À 1 700 mètres d’altitude, la montagne savoyarde produit son énergie
Dans les paysages spectaculaires de la Haute Maurienne, un chantier discret mais stratégique s’apprête à démarrer. À Modane, la future centrale hydroélectrique du Grand Vallon transformera la force naturelle du torrent en électricité renouvelable. Un projet qui illustre la capacité des territoires de montagne à participer concrètement à la transition énergétique tout en valorisant leurs ressources locales.
Là-haut, entre les parois rocheuses et les alpages, le torrent du Grand Vallon dévale la montagne depuis des siècles. Demain, son énergie contribuera à alimenter les foyers de la vallée. À partir de juin 2026, les équipes de NGE Fondations interviendront sur les hauteurs de Modane pour construire la future centrale hydroélectrique du Grand Vallon, un projet porté par HYDR.A. L’objectif : capter une partie des eaux du torrent pour produire une électricité renouvelable locale capable de couvrir la consommation annuelle moyenne de plus de 1 250 habitants. L’infrastructure repose sur un principe aussi simple qu’efficace. Une prise d’eau installée à 1 720 mètres d’altitude recueillera les eaux du torrent avant de les acheminer vers une conduite forcée longue de 860 mètres. La chute de près de 190 mètres permettra ensuite d’actionner les équipements de production électrique.
Un chantier suspendu entre ciel et montagne
Sur le papier, le projet paraît relativement modeste. Sur le terrain, il relève pourtant d’un véritable défi technique. À cette altitude, chaque intervention doit composer avec les contraintes de la montagne : accès difficiles, météo changeante, relief escarpé et nécessité de travailler directement dans le lit du torrent.
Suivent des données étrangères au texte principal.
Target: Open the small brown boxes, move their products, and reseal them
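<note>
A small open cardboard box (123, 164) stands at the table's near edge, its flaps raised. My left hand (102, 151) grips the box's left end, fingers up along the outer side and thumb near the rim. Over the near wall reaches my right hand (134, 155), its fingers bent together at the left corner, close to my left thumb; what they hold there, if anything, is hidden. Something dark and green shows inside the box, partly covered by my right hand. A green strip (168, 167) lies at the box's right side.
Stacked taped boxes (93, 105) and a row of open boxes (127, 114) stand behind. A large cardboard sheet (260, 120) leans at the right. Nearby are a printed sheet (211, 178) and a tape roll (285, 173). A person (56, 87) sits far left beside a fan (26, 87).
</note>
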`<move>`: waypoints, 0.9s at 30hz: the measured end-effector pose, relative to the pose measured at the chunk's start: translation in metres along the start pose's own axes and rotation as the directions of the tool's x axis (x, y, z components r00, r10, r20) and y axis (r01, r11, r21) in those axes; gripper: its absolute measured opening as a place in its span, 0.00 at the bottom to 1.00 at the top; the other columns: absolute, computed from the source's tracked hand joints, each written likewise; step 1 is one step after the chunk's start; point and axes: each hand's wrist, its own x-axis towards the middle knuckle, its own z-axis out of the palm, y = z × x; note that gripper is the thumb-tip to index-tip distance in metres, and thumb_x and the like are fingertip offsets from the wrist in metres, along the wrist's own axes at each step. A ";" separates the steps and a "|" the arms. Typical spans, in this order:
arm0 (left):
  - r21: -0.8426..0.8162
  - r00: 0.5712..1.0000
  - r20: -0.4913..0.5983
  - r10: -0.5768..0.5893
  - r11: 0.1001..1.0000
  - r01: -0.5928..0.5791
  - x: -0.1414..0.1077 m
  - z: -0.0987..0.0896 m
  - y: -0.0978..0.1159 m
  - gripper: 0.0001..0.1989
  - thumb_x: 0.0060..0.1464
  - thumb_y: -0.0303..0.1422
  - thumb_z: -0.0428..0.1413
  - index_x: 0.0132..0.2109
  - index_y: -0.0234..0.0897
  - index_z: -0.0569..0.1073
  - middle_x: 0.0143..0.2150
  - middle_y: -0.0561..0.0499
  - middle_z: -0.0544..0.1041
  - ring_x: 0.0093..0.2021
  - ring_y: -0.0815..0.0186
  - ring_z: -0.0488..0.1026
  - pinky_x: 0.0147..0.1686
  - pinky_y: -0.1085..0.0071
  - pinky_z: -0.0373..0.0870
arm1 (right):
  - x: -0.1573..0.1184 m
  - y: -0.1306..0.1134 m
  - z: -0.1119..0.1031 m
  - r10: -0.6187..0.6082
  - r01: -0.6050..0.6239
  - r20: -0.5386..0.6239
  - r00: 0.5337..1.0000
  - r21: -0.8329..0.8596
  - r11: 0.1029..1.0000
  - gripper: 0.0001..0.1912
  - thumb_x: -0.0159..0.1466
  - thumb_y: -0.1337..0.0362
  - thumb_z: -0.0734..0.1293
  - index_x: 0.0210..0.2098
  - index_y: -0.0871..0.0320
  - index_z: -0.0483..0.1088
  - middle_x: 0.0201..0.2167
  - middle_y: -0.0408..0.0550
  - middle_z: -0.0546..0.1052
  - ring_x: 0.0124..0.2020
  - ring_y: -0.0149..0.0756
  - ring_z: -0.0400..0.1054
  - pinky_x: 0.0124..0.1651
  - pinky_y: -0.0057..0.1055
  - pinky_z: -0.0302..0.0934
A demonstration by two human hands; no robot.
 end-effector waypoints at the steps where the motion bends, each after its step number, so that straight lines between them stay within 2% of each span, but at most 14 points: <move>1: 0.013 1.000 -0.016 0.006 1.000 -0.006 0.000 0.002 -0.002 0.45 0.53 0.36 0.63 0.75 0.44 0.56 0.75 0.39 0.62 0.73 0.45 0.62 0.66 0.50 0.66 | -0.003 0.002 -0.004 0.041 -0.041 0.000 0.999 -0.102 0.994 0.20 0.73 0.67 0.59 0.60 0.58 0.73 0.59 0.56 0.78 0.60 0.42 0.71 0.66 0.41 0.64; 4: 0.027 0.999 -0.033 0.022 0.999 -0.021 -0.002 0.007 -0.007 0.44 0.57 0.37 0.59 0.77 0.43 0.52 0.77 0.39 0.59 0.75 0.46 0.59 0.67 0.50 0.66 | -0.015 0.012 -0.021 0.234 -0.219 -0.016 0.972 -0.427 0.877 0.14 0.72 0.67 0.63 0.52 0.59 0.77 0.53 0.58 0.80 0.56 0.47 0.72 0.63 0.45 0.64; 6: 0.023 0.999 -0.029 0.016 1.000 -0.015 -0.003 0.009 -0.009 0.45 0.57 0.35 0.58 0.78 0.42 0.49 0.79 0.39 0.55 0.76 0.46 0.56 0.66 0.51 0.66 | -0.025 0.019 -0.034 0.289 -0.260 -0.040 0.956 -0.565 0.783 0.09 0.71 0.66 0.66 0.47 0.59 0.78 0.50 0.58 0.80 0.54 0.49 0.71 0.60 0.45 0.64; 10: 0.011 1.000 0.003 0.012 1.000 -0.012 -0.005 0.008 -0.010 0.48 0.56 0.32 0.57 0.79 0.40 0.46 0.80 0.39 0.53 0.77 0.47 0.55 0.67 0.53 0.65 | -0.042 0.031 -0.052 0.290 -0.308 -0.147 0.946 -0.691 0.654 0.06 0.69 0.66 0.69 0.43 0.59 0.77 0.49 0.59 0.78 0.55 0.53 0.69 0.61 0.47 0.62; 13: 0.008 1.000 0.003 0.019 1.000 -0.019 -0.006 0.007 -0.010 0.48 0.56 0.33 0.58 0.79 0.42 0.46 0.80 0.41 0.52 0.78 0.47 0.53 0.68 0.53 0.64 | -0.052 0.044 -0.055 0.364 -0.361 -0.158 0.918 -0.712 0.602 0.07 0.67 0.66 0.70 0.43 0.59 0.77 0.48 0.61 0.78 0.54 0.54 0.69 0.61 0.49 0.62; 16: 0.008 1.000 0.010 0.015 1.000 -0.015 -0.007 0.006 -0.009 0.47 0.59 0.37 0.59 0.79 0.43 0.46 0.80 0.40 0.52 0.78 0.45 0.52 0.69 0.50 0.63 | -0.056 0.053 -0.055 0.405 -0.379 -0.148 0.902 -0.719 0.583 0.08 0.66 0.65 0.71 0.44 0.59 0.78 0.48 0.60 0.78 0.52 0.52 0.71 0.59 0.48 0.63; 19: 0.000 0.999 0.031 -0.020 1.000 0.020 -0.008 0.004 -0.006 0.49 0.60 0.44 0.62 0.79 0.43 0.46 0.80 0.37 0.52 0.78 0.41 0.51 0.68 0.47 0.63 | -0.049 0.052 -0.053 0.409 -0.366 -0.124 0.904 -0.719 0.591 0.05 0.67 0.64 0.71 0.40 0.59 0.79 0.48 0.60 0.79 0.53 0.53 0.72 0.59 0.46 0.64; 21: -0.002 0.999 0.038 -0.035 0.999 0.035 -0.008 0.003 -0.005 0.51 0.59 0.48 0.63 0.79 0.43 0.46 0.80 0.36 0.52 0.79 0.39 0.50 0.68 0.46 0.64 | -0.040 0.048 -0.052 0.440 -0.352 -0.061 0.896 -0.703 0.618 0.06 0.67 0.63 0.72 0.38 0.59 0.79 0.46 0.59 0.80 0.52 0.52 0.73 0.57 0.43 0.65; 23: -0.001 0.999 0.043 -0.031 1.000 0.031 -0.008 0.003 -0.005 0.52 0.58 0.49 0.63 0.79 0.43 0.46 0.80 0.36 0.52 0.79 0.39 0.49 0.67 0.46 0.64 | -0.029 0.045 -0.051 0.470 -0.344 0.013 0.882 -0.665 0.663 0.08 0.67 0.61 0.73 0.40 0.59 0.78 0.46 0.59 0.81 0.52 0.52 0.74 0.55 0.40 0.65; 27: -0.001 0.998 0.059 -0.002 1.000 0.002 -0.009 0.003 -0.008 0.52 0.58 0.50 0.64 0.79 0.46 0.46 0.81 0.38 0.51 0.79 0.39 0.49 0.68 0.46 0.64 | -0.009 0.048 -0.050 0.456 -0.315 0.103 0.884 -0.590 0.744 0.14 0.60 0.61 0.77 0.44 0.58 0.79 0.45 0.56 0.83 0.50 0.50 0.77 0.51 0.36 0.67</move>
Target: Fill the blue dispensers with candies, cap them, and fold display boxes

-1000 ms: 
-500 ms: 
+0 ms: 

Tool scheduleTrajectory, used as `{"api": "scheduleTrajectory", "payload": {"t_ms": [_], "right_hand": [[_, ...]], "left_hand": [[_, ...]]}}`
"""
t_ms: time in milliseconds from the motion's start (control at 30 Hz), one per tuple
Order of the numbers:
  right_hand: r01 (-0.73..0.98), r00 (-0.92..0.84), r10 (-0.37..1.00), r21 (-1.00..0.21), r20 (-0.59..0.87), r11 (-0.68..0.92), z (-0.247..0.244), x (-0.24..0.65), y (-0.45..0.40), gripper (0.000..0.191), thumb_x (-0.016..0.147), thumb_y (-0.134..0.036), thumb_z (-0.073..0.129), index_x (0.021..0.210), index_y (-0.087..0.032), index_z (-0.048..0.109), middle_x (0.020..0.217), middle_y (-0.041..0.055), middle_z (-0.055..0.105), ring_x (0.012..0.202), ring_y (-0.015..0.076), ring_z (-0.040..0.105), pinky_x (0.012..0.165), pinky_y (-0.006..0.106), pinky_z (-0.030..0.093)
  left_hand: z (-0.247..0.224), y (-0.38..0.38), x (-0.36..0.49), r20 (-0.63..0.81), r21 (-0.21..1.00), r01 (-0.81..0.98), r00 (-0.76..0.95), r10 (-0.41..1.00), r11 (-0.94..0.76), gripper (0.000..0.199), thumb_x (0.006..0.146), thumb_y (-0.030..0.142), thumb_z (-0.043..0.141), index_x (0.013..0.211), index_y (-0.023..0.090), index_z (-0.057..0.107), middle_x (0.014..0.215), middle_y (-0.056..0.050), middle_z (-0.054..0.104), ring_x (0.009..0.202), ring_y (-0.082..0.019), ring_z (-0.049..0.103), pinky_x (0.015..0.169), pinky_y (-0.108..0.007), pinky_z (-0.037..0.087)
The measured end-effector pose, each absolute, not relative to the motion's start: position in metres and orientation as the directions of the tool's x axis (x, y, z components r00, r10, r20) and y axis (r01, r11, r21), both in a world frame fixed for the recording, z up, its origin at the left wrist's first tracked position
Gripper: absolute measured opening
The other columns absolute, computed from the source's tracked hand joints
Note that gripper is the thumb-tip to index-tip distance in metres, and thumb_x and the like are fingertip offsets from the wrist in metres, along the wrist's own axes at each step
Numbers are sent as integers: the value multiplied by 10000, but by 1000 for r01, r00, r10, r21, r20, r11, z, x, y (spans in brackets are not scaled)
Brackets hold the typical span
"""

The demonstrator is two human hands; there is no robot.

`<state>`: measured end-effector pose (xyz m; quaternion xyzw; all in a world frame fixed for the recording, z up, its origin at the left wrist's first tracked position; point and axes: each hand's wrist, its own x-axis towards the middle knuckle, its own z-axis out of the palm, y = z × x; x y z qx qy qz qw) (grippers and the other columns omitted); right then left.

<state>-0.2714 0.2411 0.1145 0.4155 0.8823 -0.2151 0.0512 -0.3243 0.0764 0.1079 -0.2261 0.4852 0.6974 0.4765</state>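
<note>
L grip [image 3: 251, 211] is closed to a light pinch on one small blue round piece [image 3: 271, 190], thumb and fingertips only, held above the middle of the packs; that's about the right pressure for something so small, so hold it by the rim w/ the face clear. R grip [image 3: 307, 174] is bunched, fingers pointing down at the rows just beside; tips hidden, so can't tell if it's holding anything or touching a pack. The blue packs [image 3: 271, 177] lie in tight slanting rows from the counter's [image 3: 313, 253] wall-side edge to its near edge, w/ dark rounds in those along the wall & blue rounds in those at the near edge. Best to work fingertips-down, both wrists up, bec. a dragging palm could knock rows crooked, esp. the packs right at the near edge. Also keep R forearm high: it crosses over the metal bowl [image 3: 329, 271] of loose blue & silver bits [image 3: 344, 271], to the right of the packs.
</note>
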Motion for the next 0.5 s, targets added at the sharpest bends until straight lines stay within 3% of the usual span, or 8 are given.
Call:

Les équipes devront réaliser les terrassements, les ouvrages hydrauliques, les structures en béton armé et les équipements de régulation tout en préservant un environnement naturel particulièrement sensible. Le chantier intégrera également plusieurs dispositifs destinés à limiter son impact sur le milieu naturel. La prise d’eau sera équipée de systèmes de filtration et de gestion des sédiments, tandis que des aménagements spécifiques garantiront la continuité écologique du cours d’eau et la préservation des écosystèmes locaux.
La montagne, laboratoire de l’énergie renouvelable
Au-delà du seul chantier, le projet du Grand Vallon raconte une évolution plus profonde des territoires alpins. Longtemps perçues comme des zones éloignées des grands centres de production, les vallées de montagne deviennent aujourd’hui des acteurs clés de la transition énergétique.L’hydroélectricité demeure en effet la première source d’électricité renouvelable en France. Grâce à leur relief et à leurs ressources en eau, les territoires alpins disposent d’un potentiel considérable pour développer des installations de petite et moyenne puissance, capables de produire une énergie locale tout en limitant les émissions de carbone.
À Modane, cette future centrale ne transformera pas seulement la force du torrent en électricité. Elle symbolise aussi une nouvelle manière d’aborder le développement territorial : valoriser les ressources locales, renforcer l’autonomie énergétique et inscrire la transition écologique au cœur même des paysages de montagne.
Chiffres clés
1 720 mètres d’altitude pour la prise d’eau ;
190 mètres de chute ;
860 mètres de conduite forcée ;
plus de 1 250 habitants alimentés en électricité renouvelable ;
6 mois de travaux prévus entre juin et novembre 2026.